In the six years before Mary Osakwe and her family moved into her housing association home in Balbriggan, she and her family had been forced to move seven times in six years, mostly because private landlords announced they would be selling up.
“The worst one was when we were given 45 days’ notice which expired two weeks before I was due with my second child. That was very stressful,” she recalls.
In 2021, Osakwe, her husband and two young children secured a three-bedroom house in a cost-rental scheme at Taylor Hill in Balbriggan. A couple of weeks after moving in, she remembers, a neighbour in the new development asked on the WhatsApp group they had set up whether anyone fancied planting bulbs so there would be flowers on some of the common areas the following spring.
[ Almost a third of tenancies in Dublin had rent increases above RPZ limitOpens in new window ]

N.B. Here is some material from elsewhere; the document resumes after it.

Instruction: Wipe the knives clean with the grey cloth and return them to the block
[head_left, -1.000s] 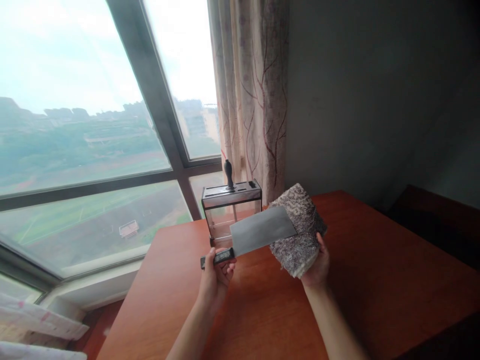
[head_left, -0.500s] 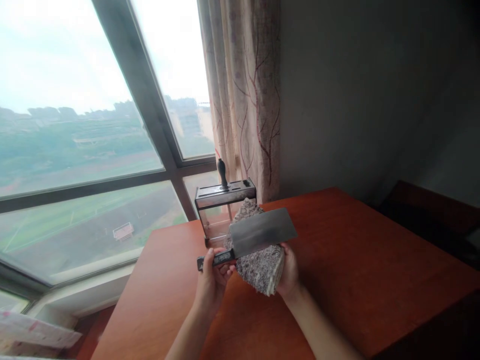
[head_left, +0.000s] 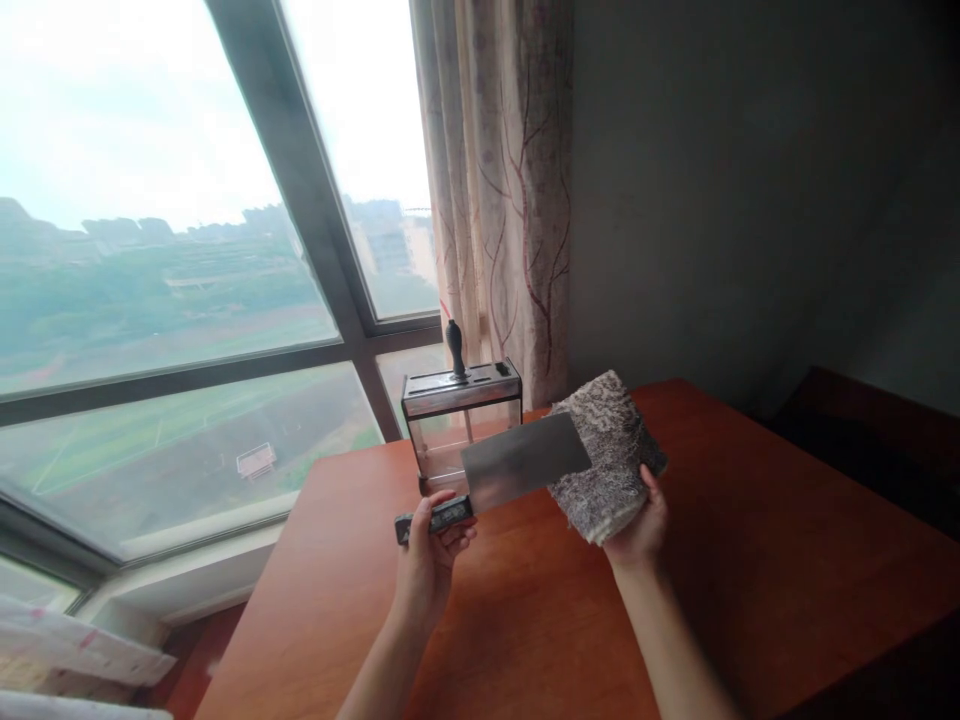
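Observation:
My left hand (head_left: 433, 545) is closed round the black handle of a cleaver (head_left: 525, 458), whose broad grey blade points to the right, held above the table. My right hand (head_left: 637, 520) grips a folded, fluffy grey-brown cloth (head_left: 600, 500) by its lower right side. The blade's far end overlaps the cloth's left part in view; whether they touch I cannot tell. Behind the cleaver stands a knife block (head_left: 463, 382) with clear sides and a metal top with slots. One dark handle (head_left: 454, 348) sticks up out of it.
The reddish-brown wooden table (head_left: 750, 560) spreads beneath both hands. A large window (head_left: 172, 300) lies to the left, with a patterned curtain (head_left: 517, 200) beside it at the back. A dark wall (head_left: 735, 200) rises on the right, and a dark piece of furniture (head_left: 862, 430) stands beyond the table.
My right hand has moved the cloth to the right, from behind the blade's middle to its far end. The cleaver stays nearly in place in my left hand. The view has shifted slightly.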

“I thought, ‘I’ll do that because I’ll actually be here to see them bloom’,” she says. “For the first time, I actually felt like we could make friends. Because of the secure, lifetime tenancy we had now, we could actually get involved in the community.” Three years on, she is chairwoman of the residents association.
Osakwe was speaking on Thursday at the launch of Security, Affordability and Place, a report on the impact of cost rental housing, a still small but growing form of housing provision intended to provide high-quality homes on secure and affordable terms to people often priced out of the private market, which was commissioned by approved housing bodies, Clúid, Tuath and Respond.
She and her neighbours have first-hand experience of some of the challenges it identifies, not least about the lack of infrastructure serving new developments in growing suburbs.
“We’re fighting for infrastructure that should have been addressed when they built the place,” she says, citing lack of community space, GP surgeries and creche spaces, and warning that school places will be a problem in coming years due to the volume of building in the area.
“It’s good to see in the report that they are considering things because they’re planting the seed of the community when they give us our homes but we’re the ones building the community.”
Affordability is raised in the report too, with the rents charged for accommodation provided to between a third and a quarter of tenants not necessarily meeting the most commonly used measure of affordability in terms of the percentage of net household income it represents.
Osakwe says the €1,150 she and her partner pay is well below the local market rate, however, and with clear structures in place for controlled future increases, there is welcome security on the financial front too, she says. There are also significant savings on heating and other costs because the houses are new and energy efficient.
Social policy lecturer at UCD Michael Byrne, one of the report authors, says cost is a still real issue, both for a significant portion of the renters now and potentially for more into the future as tenants suffer a drop in income upon retirement.
“We shouldn’t forget the successes in terms of affordability,” says Dr Byrne. “There is a very large cohort who have reduced their housing costs as a result of moving into the sector, and they’re getting something much, much better than they were getting in their previous private rental housing.
“But there are still issues identified in the report and a number of possible ways of addressing cost, say, in. terms of grants to housing bodies or subsidised interest on the money they borrow to buy the houses.”